Forecasting probabilities of occurring the next possible word in a sentence in the online handwriting recognition systems

International Congress on AI and Machine Learning
August 02, 2021 | Webinar

Harjeet Singh

Chitkara University, Punjab, India

ScientificTracks Abstracts: ijircce

Abstract

In general, the prediction models are increasingly used for reasoning and decision making in various applications. Since, the demand of real-time based applications is increasing gradually due to the huge advancements in IT based devices such as Tablet-PC, touch-screen based smart phones, digital-pen/stylus based devices, digitizers etc. The present study describes about the forecasting probabilities of occurring the next possible Gurmukhi word in a sentence, which depends only on the immediately preceding word, written in the real-time environment.

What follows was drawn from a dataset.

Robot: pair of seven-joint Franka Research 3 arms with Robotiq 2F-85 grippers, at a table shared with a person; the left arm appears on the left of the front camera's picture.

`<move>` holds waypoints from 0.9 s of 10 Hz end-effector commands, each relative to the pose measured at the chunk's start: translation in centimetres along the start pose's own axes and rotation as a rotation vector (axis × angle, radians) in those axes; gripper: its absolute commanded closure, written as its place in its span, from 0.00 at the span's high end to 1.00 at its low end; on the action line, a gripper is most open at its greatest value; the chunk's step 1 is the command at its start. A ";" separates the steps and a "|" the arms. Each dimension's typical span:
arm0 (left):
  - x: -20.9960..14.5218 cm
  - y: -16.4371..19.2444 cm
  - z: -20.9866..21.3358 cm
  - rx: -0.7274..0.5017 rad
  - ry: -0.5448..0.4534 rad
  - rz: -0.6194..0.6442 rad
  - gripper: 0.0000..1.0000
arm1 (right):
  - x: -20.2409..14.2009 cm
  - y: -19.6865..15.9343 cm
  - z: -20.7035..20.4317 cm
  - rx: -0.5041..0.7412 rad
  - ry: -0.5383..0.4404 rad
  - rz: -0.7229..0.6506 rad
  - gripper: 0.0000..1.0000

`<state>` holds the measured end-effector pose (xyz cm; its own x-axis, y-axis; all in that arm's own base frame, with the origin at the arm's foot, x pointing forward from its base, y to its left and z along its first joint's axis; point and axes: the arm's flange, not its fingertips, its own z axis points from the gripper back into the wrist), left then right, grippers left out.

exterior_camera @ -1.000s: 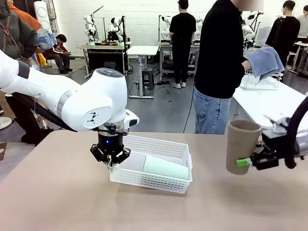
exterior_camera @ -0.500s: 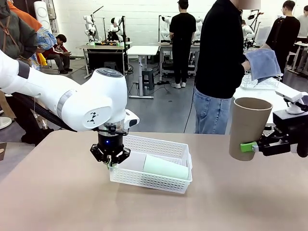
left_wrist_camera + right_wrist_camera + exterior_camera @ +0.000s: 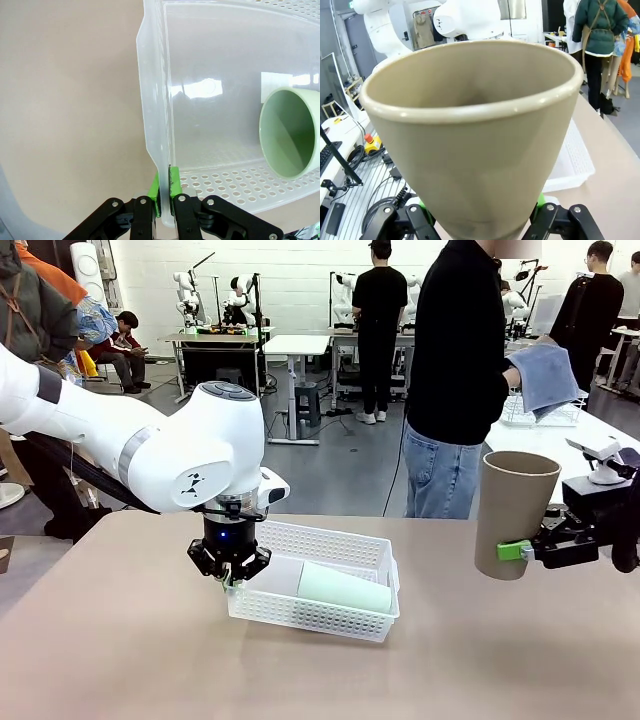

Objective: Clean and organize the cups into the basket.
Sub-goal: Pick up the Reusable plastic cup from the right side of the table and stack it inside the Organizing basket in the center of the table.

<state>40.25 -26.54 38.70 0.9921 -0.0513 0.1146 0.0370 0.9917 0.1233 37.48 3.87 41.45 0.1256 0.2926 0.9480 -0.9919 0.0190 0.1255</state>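
**A:** Where's the left end effector (image 3: 231, 578)?

**B:** It points straight down at the left end of the basket (image 3: 318, 617), near the front corner. In the wrist view its green pads are pressed onto the thin end wall, one on the inside and one on the outside, so it is pinching the basket's rim. The basket sits flat on the desk (image 3: 110, 660), about in the middle.

**A:** And the cups?

**B:** The mint cup (image 3: 345, 590) lies on its side inside the basket, along the near wall and towards the right end. Its open mouth faces the pinched end. The rest of the basket floor is bare.

**A:** The tan cup?

**B:** The tan cup (image 3: 515, 508) is in the air over the desk's right side, well apart from the basket. It is mouth up and leaning slightly. The right end effector (image 3: 510, 551) comes in from the right and clamps it low on the body, with its fingers spread wide around the cup. One green pad shows on the near side.

**A:** What about the person?

**B:** The person (image 3: 460, 360) stands at the far side, turned towards another table, holding a blue cloth (image 3: 546, 375) above a wire basket (image 3: 540, 412).
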 end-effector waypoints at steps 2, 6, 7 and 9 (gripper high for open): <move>-0.2 0.2 0.0 0.006 -0.009 -0.006 0.00 | 4.2 -1.2 -5.1 0.023 0.222 -0.069 0.80; -0.2 0.2 0.0 0.006 -0.009 -0.006 0.00 | 9.5 -5.3 -15.1 0.011 0.712 -0.197 0.80; -0.2 0.2 0.0 0.006 -0.009 -0.006 0.00 | 10.0 -6.3 -17.6 0.012 0.779 -0.209 0.80; -0.2 0.2 0.0 0.006 -0.009 -0.006 0.00 | 10.4 -7.0 -21.9 -0.018 0.925 -0.225 0.80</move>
<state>40.25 -26.55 38.69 0.9921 -0.0514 0.1144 0.0372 0.9917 0.1234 43.97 26.39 43.18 0.2527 0.8969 0.3630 -0.9505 0.1601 0.2662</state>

The online handwritten captured word information is first segmented into its individual strokes, which are recognized using Support Vector Machine (SVM) classifier. Thereafter, the bigram language model is utilized at stroke or character level in order to enhance the word recognition accuracy. The recognized word(s) is then used further to determine the occurrence of next possible word depending on their historical ability to forecast. Forecasting is a challenging task and totally dependent on the given data. In this study, the corpus, “Punjabi Monolingual Text Corpus-AnglaMT” (available at https://tdil-dc.in), containing approximately 83,000 sentences has been used for training the model. To overcome the data sparseness problem, the linear interpolation (Jelinek and Mercer, 1980) method is used for smoothing the n-gram estimates. The experiments show that the proposed online handwritten word forecasting framework significantly outperforms and produce consistent forecasts for the most likely word on the basis of given word.